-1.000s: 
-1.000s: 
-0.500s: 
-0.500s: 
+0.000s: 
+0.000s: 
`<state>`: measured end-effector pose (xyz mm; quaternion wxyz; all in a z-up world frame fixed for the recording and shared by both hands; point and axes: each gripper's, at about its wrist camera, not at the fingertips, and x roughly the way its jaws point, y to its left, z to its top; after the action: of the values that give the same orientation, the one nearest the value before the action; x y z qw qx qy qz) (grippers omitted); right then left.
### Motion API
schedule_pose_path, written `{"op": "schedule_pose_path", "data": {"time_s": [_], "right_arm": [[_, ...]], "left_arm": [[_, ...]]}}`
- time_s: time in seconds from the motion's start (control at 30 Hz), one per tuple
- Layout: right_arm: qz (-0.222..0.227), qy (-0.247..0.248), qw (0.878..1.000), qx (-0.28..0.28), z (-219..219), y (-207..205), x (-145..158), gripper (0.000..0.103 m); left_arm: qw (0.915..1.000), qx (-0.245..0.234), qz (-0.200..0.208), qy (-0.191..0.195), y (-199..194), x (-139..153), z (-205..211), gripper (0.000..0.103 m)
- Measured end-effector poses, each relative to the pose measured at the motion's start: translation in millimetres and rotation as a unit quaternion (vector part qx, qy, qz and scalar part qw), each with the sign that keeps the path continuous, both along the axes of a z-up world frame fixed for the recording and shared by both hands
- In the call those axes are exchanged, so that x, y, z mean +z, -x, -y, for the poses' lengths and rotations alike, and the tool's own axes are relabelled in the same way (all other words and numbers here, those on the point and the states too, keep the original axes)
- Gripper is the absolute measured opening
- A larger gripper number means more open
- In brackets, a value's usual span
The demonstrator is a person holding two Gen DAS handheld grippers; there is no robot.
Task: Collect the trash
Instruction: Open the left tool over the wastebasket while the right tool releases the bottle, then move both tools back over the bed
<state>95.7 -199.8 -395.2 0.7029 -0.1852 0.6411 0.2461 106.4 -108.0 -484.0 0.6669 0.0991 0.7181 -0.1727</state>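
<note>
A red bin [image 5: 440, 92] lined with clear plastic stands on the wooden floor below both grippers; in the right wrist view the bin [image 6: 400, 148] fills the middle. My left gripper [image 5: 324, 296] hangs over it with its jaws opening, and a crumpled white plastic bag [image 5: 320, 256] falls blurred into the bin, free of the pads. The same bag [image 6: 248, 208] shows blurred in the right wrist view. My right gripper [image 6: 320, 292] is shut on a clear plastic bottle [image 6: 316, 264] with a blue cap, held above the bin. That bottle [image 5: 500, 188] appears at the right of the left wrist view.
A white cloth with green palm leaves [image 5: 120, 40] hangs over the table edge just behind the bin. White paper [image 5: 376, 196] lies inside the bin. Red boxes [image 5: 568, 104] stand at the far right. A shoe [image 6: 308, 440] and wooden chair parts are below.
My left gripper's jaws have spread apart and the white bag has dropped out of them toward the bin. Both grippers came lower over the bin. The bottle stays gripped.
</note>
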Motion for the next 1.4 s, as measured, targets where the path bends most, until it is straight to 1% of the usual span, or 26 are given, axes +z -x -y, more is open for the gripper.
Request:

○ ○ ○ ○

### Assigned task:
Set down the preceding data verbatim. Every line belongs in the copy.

### Solution to this problem:
-1.000s: 
-1.000s: 
-0.500s: 
-0.500s: 
+0.000s: 
+0.000s: 
`<state>`: measured end-effector pose (xyz mm; quaternion wxyz; all in a z-up world frame fixed for the recording and shared by both hands; point and axes: each gripper's, at about its wrist camera, not at the fingertips, and x roughly the way its jaws point, y to its left, z to its top; after the action: of the values that give the same orientation, the one nearest the value before the action; x y z qw qx qy qz) (grippers omitted); right then left.
### Motion API
schedule_pose_path, written `{"op": "schedule_pose_path", "data": {"time_s": [_], "right_arm": [[_, ...]], "left_arm": [[_, ...]]}}`
- time_s: time in seconds from the motion's start (control at 30 Hz), one per tuple
- Layout: right_arm: qz (-0.222..0.227), qy (-0.247..0.248), qw (0.878..1.000), qx (-0.28..0.28), z (-219..219), y (-207..205), x (-145..158), gripper (0.000..0.103 m); left_arm: qw (0.915..1.000), qx (-0.245..0.234), qz (-0.200..0.208), qy (-0.191..0.195), y (-199..194), x (-139..153), z (-205..211), gripper (0.000..0.103 m)
- Measured end-effector poses, each relative to the pose measured at the motion's start: translation in millimetres and rotation as a unit quaternion (vector part qx, qy, qz and scalar part qw), each with the sign that keeps the path continuous, both along the axes of a z-up world frame fixed for the recording and shared by both hands
- In the call those axes are exchanged, so that x, y, z mean +z, -x, -y, for the poses' lengths and rotations alike, and the tool's own axes are relabelled in the same way (all other words and numbers here, those on the point and the states too, keep the original axes)
- Gripper is the absolute measured opening
- A larger gripper number means more open
- In brackets, a value's usual span
The demonstrator is a person holding two Gen DAS handheld grippers; there is no robot.
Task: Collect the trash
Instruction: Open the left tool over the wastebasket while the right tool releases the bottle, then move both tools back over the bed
<state>95.7 -199.8 -395.2 0.7029 -0.1852 0.6411 0.2461 106.4 -108.0 -484.0 0.6669 0.0991 0.7181 -0.1727</state>
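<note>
A red bin [image 5: 440, 92] lined with clear plastic stands on the wooden floor below both grippers; in the right wrist view the bin [image 6: 400, 148] fills the middle. My left gripper [image 5: 324, 296] hangs over it with its jaws opening, and a crumpled white plastic bag [image 5: 320, 256] falls blurred into the bin, free of the pads. The same bag [image 6: 248, 208] shows blurred in the right wrist view. My right gripper [image 6: 320, 292] is shut on a clear plastic bottle [image 6: 316, 264] with a blue cap, held above the bin. That bottle [image 5: 500, 188] appears at the right of the left wrist view.
A white cloth with green palm leaves [image 5: 120, 40] hangs over the table edge just behind the bin. White paper [image 5: 376, 196] lies inside the bin. Red boxes [image 5: 568, 104] stand at the far right. A shoe [image 6: 308, 440] and wooden chair parts are below.
My left gripper's jaws have spread apart and the white bag has dropped out of them toward the bin. Both grippers came lower over the bin. The bottle stays gripped.
</note>
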Motion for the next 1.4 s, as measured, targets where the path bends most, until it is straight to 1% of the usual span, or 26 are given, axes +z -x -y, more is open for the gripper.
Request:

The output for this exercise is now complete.